▶ _Source material_:
····················

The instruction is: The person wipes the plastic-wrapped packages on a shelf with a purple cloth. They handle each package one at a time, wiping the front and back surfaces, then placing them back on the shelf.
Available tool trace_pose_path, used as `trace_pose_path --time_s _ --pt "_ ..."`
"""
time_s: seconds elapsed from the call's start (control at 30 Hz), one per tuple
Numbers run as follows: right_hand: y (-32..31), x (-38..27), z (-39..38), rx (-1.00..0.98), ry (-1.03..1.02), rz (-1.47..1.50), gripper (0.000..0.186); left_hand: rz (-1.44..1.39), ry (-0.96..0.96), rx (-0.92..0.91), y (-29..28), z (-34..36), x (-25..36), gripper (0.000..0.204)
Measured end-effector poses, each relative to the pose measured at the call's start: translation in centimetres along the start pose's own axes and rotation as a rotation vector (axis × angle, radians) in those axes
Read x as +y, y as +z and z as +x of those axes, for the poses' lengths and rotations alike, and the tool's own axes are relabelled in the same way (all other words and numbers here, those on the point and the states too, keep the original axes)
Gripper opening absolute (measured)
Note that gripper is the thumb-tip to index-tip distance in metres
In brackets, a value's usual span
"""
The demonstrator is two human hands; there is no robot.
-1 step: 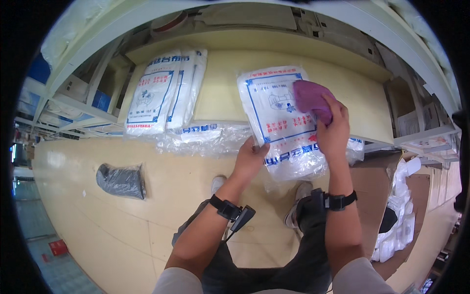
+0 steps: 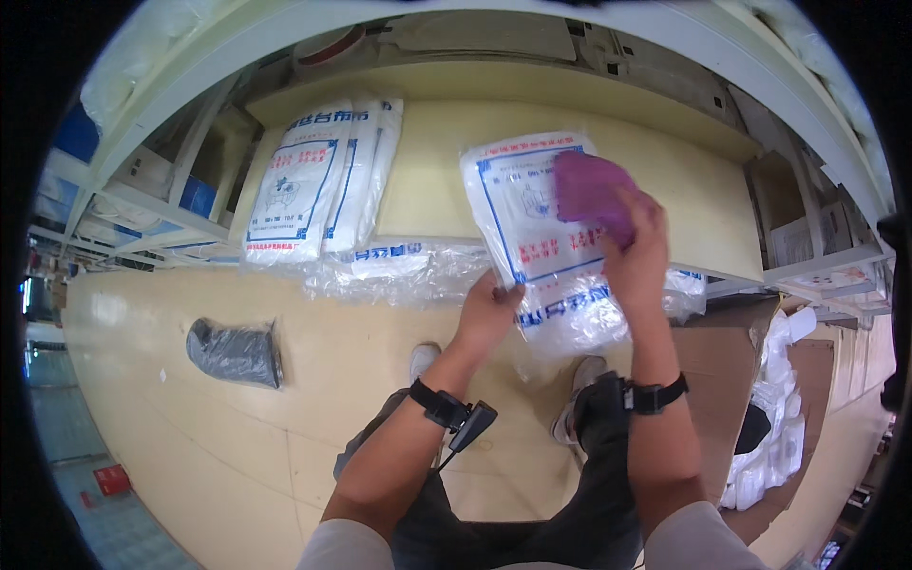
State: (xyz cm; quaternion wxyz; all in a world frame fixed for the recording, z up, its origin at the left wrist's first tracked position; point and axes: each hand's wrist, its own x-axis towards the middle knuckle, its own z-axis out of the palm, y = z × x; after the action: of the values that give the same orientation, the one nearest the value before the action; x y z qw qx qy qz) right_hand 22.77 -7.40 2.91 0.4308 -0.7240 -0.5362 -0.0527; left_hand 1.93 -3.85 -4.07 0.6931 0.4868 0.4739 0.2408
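A white plastic package with blue and red print [image 2: 513,204] lies over the front part of a pale yellow shelf, its lower end hanging past the edge. My left hand [image 2: 491,309] pinches its lower left edge between thumb and fingers. In my right hand [image 2: 638,249], slightly blurred, is a bunched purple cloth [image 2: 591,195], pressed on the package's upper right face. The cloth covers part of the print. To the left on the shelf, several similar white packages [image 2: 296,190] lie overlapping.
More clear-wrapped packages [image 2: 399,271] stick out below the shelf [image 2: 432,142]. A dark bundle in clear plastic [image 2: 236,353] lies on the floor at left. At right stands an open cardboard box [image 2: 708,366] beside white plastic-wrapped goods [image 2: 774,427]. White shelf frames rise on both sides.
My right hand has moved the purple cloth slightly left across the package. The left hand keeps its hold on the package's edge, nearly unmoved.
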Motion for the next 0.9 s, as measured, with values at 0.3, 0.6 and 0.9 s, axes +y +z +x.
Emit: trace_pose_path --time_s 0.3,0.6,0.9 --pt "2.7 2.7 -1.7 -0.159 -0.076 -0.372 0.045 -0.076 0.005 -0.046 -0.8 -0.8 -0.1 0.023" --pt "0.3 7.2 -2.0 -0.089 0.102 -0.475 0.042 0.01 -0.127 0.115 -0.8 0.0 0.7 0.039" --pt "2.2 -0.1 -2.8 -0.108 -0.213 -0.121 0.042 0.093 -0.071 -0.121 0.7 -0.5 1.4 0.038"
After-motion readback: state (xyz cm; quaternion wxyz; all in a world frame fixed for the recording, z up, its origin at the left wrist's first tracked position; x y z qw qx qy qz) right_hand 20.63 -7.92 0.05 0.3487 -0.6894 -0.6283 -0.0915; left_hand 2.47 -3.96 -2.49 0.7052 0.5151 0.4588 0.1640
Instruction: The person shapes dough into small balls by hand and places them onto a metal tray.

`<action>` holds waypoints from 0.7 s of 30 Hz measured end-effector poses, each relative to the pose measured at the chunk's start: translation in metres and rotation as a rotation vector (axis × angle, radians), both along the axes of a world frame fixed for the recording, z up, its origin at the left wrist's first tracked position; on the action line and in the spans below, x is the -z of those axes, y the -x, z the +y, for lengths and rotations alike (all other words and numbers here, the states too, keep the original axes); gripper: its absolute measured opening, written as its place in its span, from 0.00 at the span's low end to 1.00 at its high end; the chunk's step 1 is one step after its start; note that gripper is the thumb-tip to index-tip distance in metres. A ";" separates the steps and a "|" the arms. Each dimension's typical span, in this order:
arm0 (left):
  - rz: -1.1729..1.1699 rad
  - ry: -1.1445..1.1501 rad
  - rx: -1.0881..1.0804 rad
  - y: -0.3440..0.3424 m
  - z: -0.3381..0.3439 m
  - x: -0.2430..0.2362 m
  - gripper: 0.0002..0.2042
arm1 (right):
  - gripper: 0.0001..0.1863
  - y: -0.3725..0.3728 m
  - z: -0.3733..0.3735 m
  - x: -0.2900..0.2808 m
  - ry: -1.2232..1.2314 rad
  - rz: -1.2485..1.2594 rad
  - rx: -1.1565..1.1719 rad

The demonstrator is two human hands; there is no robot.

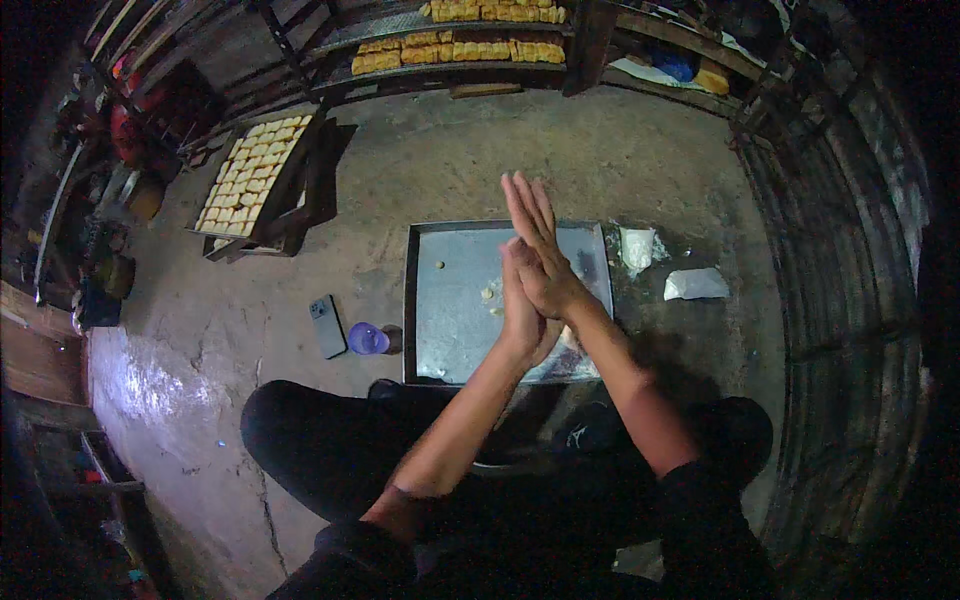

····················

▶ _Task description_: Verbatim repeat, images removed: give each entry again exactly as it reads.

▶ _Answer to the exercise_:
The instruction is: The person wipes the plastic-wrapped packages on a shelf with a purple cloth. They handle each package one at a time, wiping the front and back surfaces, then placing them back on the shelf.
Available tool trace_pose_path, used as `trace_pose_path --time_s _ --pt "_ ..."`
"""
time_s: seconds elapsed from the call's start (control at 30 Hz), one per tuple
Numbers run as follows: right_hand: y (-32..31), x (-38..27), z (-39..38), rx (-1.00..0.98), ry (-1.03..1.02), rz (-1.47..1.50), gripper (0.000..0.186); left_hand: rz (-1.44..1.39), ry (-0.96..0.96), rx (-0.92..0.91), y (-29..28), z (-34..36), x (-25..36), gripper (0.000..0.204)
Measured end-effector poses, each relative to the pose measured at the call's start: translation in centimetres along the start pose's own axes and rotation as a rotation vector (axis × angle, radians) in those axes
Read x as +y, y as +z and z as +x of those axes, for the poses' lengths and rotations alike, and the tool's own axes are relabelled in the same way (all other words and numbers here, those on the point and the states too, keep the original axes)
Gripper opening absolute (measured)
Note that gripper is the thumb-tip to index-tip distance in metres
In brackets, a value's usual span
"""
The demonstrator is two human hands; there is no robot.
-1 step: 
+0 steps: 
State: (xyz cm; quaternion wxyz; all in a world frame fixed for the recording, z up, its origin at the left wrist's first tracked position; point and axes: each hand's wrist, its own x-axis towards the middle knuckle, its own z-axis out of the palm, y = z × x; after the action: of the values that give the same orientation, the one nearest the value before the action; x y z qw qx qy qz) right_hand 22.77 -7.40 2.91 0.4308 -0.7240 -0.5362 -0.0527; left_hand 1.93 -3.85 -4.07 0.6931 0.4868 0.4739 0.2408
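A white plastic package with blue and red print [image 2: 513,204] lies over the front part of a pale yellow shelf, its lower end hanging past the edge. My left hand [image 2: 491,309] pinches its lower left edge between thumb and fingers. In my right hand [image 2: 638,249], slightly blurred, is a bunched purple cloth [image 2: 591,195], pressed on the package's upper right face. The cloth covers part of the print. To the left on the shelf, several similar white packages [image 2: 296,190] lie overlapping.
More clear-wrapped packages [image 2: 399,271] stick out below the shelf [image 2: 432,142]. A dark bundle in clear plastic [image 2: 236,353] lies on the floor at left. At right stands an open cardboard box [image 2: 708,366] beside white plastic-wrapped goods [image 2: 774,427]. White shelf frames rise on both sides.
My right hand has moved the purple cloth slightly left across the package. The left hand keeps its hold on the package's edge, nearly unmoved.
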Motion for the next 0.9 s, as measured, with values at 0.3, 0.6 and 0.9 s, axes +y +z +x.
Emit: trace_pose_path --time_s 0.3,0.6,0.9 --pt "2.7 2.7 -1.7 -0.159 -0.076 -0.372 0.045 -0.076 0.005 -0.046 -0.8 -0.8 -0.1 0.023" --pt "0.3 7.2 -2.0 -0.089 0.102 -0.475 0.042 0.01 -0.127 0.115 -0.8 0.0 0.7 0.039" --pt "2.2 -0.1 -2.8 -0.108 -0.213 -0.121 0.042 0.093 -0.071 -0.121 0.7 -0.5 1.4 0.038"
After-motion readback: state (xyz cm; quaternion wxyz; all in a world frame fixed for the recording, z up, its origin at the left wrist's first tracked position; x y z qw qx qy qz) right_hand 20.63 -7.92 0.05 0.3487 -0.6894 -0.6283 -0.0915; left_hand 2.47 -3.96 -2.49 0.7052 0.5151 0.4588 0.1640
Instruction: The person shapes dough into small balls by hand and places them onto a metal tray.

`<action>` holds waypoints from 0.7 s of 30 Hz measured end-effector poses, each relative to the pose measured at the chunk's start: translation in metres and rotation as a rotation vector (axis × angle, radians), both along the axes of a world frame fixed for the recording, z up, its origin at the left wrist's first tracked position; on the action line and in the spans below, x is the -z of those axes, y the -x, z the +y, for lengths and rotations alike (all other words and numbers here, the states too, keep the original axes); gripper: its absolute measured opening, written as its place in its span, from 0.00 at the span's low end to 1.00 at its high end; the chunk's step 1 is one step after its start; note that gripper is the thumb-tip to index-tip distance in metres. A ";" separates the steps and a "|" the arms. Each dimension's typical span, in this order:
arm0 (left):
  - rz: -1.1729..1.1699 rad
  - ry: -1.1445..1.1501 rad
  - rx: -1.0881..1.0804 rad
  - y: -0.3440..0.3424 m
  - z: -0.3381..0.3439 m
  - x: -0.2430..0.2362 m
  - gripper: 0.0002..0.2042
arm1 (right):
  - gripper: 0.0001..0.1863
  - y: -0.3725..0.3728 m
  - z: -0.3733..0.3735 m
  - x: -0.2900..0.2808 m
  - ry: -1.2232..1.2314 rad
  - rz: -1.2485..1.2594 rad
  - rx: -1.1565..1.1719 rad

The demonstrator is two human hands; there is no robot.

Nothing remains to add to the answer.